- _EXERCISE BRIEF_:
Reproduce exactly, and only, the lines below from the one containing "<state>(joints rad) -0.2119" through the one containing "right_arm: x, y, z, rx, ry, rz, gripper".

- _DATASET RECORDS_:
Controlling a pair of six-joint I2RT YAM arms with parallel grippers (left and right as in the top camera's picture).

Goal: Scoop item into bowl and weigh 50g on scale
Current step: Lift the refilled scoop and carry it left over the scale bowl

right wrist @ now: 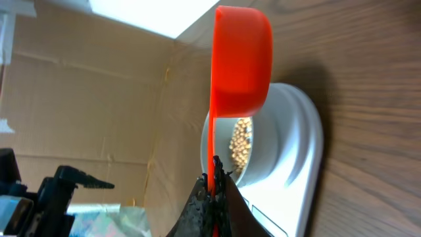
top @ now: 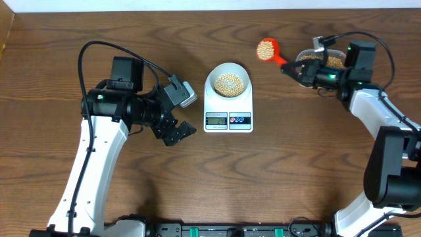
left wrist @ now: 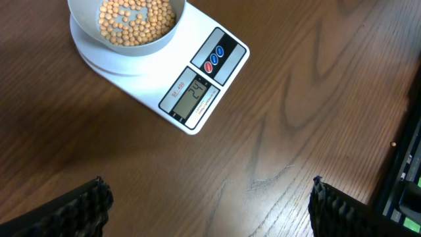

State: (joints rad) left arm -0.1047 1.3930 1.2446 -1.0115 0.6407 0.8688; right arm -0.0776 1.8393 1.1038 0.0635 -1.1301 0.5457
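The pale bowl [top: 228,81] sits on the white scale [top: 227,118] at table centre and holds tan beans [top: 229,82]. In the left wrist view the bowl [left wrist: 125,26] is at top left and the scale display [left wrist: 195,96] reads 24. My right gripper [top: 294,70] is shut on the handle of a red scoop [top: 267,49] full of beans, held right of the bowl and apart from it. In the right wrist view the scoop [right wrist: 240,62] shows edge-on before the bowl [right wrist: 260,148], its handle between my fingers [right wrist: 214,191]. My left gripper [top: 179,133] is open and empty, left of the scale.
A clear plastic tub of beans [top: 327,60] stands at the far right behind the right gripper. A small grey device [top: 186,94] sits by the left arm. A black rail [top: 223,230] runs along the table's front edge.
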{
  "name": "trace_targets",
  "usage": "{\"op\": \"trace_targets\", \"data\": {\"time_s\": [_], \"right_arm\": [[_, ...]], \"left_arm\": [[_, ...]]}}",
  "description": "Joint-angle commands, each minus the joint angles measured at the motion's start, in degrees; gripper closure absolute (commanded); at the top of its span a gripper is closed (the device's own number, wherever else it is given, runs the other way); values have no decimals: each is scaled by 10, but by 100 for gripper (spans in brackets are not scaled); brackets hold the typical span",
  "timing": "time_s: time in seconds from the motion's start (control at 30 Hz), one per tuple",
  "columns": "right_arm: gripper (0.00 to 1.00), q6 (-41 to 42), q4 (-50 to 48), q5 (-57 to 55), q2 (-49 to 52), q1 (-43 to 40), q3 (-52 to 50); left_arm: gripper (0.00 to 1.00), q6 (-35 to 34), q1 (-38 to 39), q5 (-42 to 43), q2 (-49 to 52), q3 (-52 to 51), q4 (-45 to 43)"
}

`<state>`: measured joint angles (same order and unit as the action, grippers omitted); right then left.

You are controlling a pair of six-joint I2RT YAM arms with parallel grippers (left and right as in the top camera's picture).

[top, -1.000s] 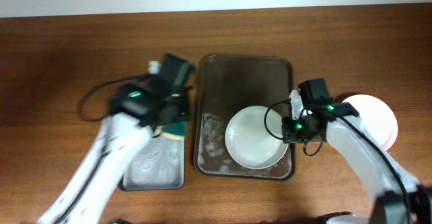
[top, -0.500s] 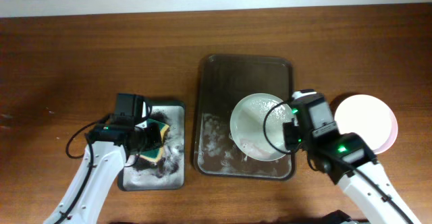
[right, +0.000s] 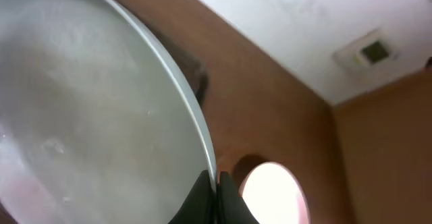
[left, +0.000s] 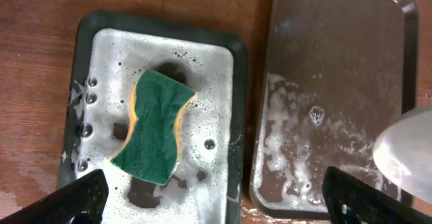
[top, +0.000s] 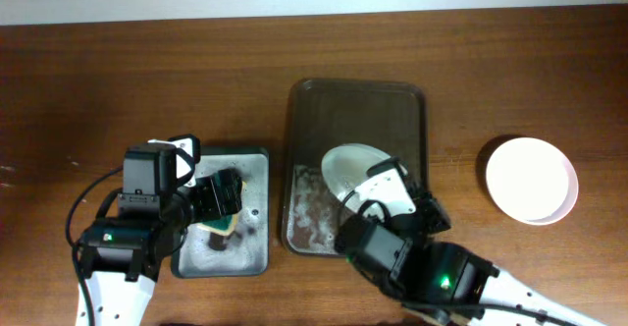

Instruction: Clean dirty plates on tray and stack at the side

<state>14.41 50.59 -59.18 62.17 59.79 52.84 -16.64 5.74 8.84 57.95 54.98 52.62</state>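
Observation:
My right gripper (right: 217, 197) is shut on the rim of a white plate (right: 88, 116), which has a faint pink tinge at its lower left. From overhead that plate (top: 348, 169) hangs tilted above the dark brown tray (top: 358, 100), with the right gripper (top: 368, 190) at its near edge. Foam lies on the tray's (left: 337, 62) near half. A second white plate (top: 530, 179) rests on the table to the right, also seen past the held rim (right: 273, 193). My left gripper (left: 216, 204) stands open above the green sponge (left: 155, 126), not touching it.
The sponge lies in a smaller grey metal tray (left: 223, 55) full of suds, left of the brown tray; from overhead this grey tray (top: 253, 159) is partly under my left arm. Wooden tabletop runs all round, with a white wall along the far edge.
My left gripper has opened and let go of the sponge in the grey tray. My right arm has lifted the plate off the brown tray and tilted it up.

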Motion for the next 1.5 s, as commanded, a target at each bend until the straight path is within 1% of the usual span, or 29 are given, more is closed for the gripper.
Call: {"op": "trace_targets", "data": {"time_s": [0.0,0.07,0.1,0.57,0.63,0.67,0.7,0.73,0.77,0.8,0.83,0.87,0.9,0.93,0.97,1.0,1.03,1.07,1.1,1.13,1.17,1.2,1.23,1.27,1.33,1.37,1.4,1.43,1.47], "right_arm": [[96,-20,0,-96,-7,33,17],[96,-21,0,-141,-7,44,17],[96,-22,0,-147,-7,44,17],[96,-22,0,-151,-7,44,17],[96,-21,-24,-132,-7,44,17],[96,-65,-31,-133,-7,44,17],[96,-100,-21,-175,-7,40,17],[96,-96,-43,-182,-7,35,17],[96,-113,-57,-159,-6,35,17],[96,-143,-51,-168,-6,36,17],[96,-133,-53,-179,-6,34,17],[96,-119,-84,-137,-6,37,17],[96,-168,-93,-88,-3,46,17],[96,-172,-79,-140,-2,46,17],[96,-132,-93,-160,-2,44,17],[96,-141,-110,-130,-1,44,17],[96,-188,-101,-142,0,43,17],[96,-178,-99,-174,0,37,17],[96,-172,-116,-155,0,36,17],[96,-194,-115,-138,1,36,17],[96,-194,-104,-162,1,32,17],[96,-172,-117,-140,1,32,17],[96,-182,-108,-144,1,32,17],[96,-177,-106,-171,1,31,17],[96,-172,-140,-171,1,35,17],[96,-180,-137,-185,1,36,17],[96,-170,-148,-157,1,35,17],[96,-176,-143,-133,1,36,17],[96,-172,-121,-146,1,34,17]], "left_arm": [[0,5,-3,8,-3,10,-1],[1,5,-3,8,-3,10,0],[0,5,-3,8,-3,10,0],[0,5,-3,8,-3,10,2],[0,5,-3,8,-3,10,2],[1,5,-3,8,-3,10,2],[0,5,-3,8,-3,10,2],[1,5,-3,8,-3,10,2],[0,5,-3,8,-3,10,2],[0,5,-3,8,-3,10,2],[0,5,-3,8,-3,10,2],[1,5,-3,8,-3,10,2],[0,5,-3,8,-3,10,2],[1,5,-3,8,-3,10,2],[0,5,-3,8,-3,10,2],[0,5,-3,8,-3,10,2],[0,5,-3,8,-3,10,2],[0,5,-3,8,-3,10,2],[0,5,-3,8,-3,10,2],[0,5,-3,8,-3,10,2],[1,5,-3,8,-3,10,2],[1,5,-3,8,-3,10,2],[0,5,-3,8,-3,10,2],[0,5,-3,8,-3,10,2],[0,5,-3,8,-3,10,2],[1,5,-3,8,-3,10,2],[1,5,-3,8,-3,10,2],[1,5,-3,8,-3,10,2],[1,5,-3,8,-3,10,2]]}}
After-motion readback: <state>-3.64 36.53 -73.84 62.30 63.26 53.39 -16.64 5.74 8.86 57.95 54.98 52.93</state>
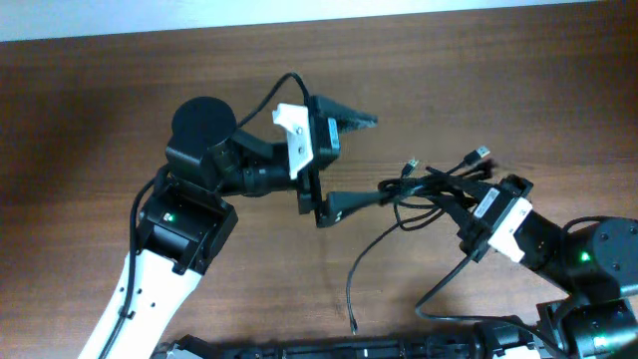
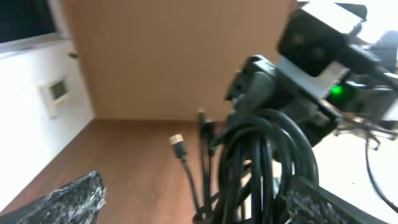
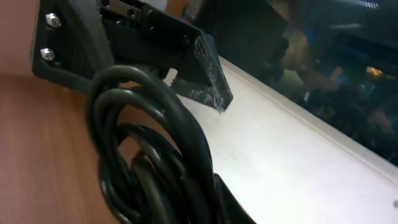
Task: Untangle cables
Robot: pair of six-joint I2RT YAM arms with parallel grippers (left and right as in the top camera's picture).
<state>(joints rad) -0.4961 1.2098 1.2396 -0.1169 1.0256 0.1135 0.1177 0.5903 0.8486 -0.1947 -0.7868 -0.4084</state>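
Treating the cables (image 1: 431,185), bunched right of the tabletop's (image 1: 120,90) centre with one tail (image 1: 351,289) trailing toward the robot-side edge, as light, limp and slick, so I'm favouring a pinch on a free plug end (image 1: 482,155) or that tail, not the knot. Left gripper (image 1: 377,158) is gaping wide, holding nothing, lower finger (image 1: 349,204) against the bundle; right gripper (image 1: 454,204) is sitting in the bundle, but I can't tell if it's clamped or released.
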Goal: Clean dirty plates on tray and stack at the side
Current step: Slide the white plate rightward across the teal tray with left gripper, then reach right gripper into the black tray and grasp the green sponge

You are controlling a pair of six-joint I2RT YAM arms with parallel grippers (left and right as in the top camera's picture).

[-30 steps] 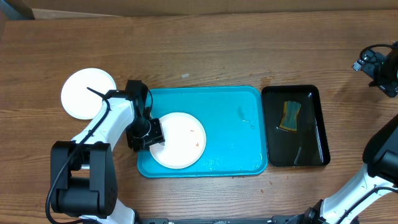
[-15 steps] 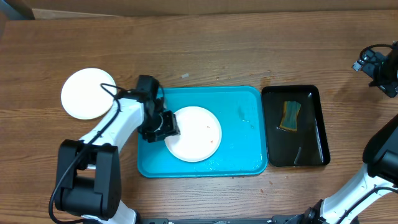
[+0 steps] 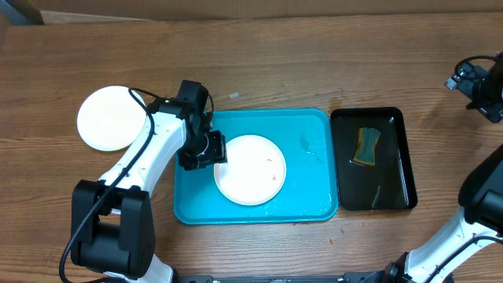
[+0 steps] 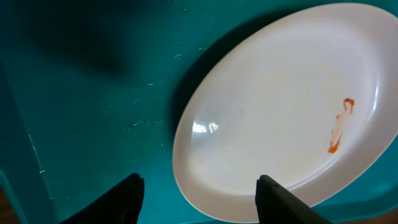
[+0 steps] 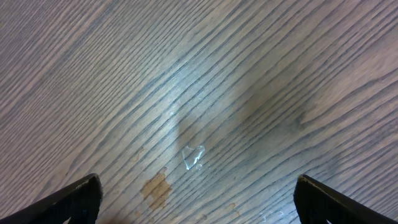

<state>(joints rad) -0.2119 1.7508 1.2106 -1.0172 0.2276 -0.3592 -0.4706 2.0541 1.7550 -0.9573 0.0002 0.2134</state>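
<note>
The left hand (image 4: 200,190) is released. Its two dark fingers stand apart at the near rim of a white plate (image 4: 280,106), one overlapping the rim and the other clear of it over the bare tray (image 4: 81,124). It grasps nothing. Only this wrist view makes plain an orange-brown smear (image 4: 339,127) on the plate's right side, which is a faint speck from overhead.

The overhead view adds the layout. The plate (image 3: 250,169) lies flat in the middle of the tray (image 3: 306,130), a little toward its left end, with the left hand (image 3: 206,149) at the plate's left edge. A second white plate (image 3: 112,118) rests on the surface (image 3: 275,63) left of the tray. Just right of the tray sits a black tray (image 3: 397,149) holding a yellow-green sponge (image 3: 366,146).

Farthest right of the tray, the right hand (image 3: 471,79) hangs over wood. Its own view shows its fingers spread wide, holding nothing, above grain marked by a shiny fleck (image 5: 194,155) and a tan stain (image 5: 155,188).
</note>
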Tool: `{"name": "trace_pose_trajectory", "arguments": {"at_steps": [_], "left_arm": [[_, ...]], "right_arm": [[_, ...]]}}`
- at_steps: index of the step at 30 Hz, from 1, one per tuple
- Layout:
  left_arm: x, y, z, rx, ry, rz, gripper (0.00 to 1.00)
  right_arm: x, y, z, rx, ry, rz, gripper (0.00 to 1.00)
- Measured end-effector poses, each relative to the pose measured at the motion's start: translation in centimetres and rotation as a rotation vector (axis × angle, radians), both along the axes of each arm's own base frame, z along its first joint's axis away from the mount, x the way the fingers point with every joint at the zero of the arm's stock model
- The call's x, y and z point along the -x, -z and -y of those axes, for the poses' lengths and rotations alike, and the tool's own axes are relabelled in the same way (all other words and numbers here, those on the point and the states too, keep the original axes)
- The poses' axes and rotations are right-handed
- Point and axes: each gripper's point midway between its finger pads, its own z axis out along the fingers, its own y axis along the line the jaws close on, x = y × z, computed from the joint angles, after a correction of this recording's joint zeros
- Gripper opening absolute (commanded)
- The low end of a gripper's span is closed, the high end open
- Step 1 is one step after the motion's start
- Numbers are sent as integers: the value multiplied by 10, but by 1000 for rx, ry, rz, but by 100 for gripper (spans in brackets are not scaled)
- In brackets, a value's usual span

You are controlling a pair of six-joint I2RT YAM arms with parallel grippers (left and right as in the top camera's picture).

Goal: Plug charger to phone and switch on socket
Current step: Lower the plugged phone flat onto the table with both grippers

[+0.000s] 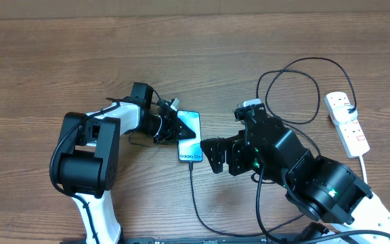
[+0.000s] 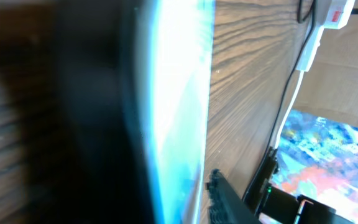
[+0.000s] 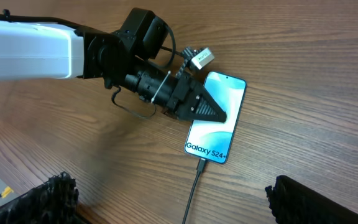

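The phone [image 1: 191,133] lies on the wooden table with its light blue "Galaxy S24+" screen up; it also shows in the right wrist view [image 3: 219,127]. The charger's black plug tip [image 3: 202,165] sits in the phone's bottom edge. Its thin cable [image 1: 193,193] runs toward me, and it loops [image 1: 291,88] over to the socket [image 1: 347,122], a white power strip at the right. My left gripper [image 1: 172,127] is shut on the phone's left side [image 2: 179,93]. My right gripper [image 1: 212,156] is open and empty, just right of the plug, above the cable [image 3: 191,193].
The strip's white cord [image 1: 365,163] runs toward the front right edge. The strip's end and cord show in the left wrist view [image 2: 337,12]. The right arm's bulky body [image 1: 303,173] covers the front right of the table.
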Motion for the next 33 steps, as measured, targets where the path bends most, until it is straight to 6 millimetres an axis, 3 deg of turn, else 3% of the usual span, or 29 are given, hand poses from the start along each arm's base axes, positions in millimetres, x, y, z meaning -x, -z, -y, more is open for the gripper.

- _ANSWER SPACE_:
<state>(joints rad) -0.2119 1.7508 1.2106 -1.0172 0.2276 -0.3592 -0.4706 2.0541 1.7550 -0.9573 0.0002 0.2134</state>
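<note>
The left hand (image 4: 200,190) is released. Its two dark fingers stand apart at the near rim of a white plate (image 4: 280,106), one overlapping the rim and the other clear of it over the bare tray (image 4: 81,124). It grasps nothing. Only this wrist view makes plain an orange-brown smear (image 4: 339,127) on the plate's right side, which is a faint speck from overhead.

The overhead view adds the layout. The plate (image 3: 250,169) lies flat in the middle of the tray (image 3: 306,130), a little toward its left end, with the left hand (image 3: 206,149) at the plate's left edge. A second white plate (image 3: 112,118) rests on the surface (image 3: 275,63) left of the tray. Just right of the tray sits a black tray (image 3: 397,149) holding a yellow-green sponge (image 3: 366,146).

Farthest right of the tray, the right hand (image 3: 471,79) hangs over wood. Its own view shows its fingers spread wide, holding nothing, above grain marked by a shiny fleck (image 5: 194,155) and a tan stain (image 5: 155,188).
</note>
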Tool: `{"name": "trace_pose_trajectory", "arguments": {"at_steps": [_], "left_arm": [[_, ...]], "right_arm": [[_, ...]]}}`
- at_steps: index of the step at 30 Hz, from 1, one per tuple
- Layout:
  left_arm: x, y, z, rx, ry, rz, gripper (0.00 to 1.00)
  right_arm: x, y, z, rx, ry, rz, gripper (0.00 to 1.00)

Nothing else belongs to this answer.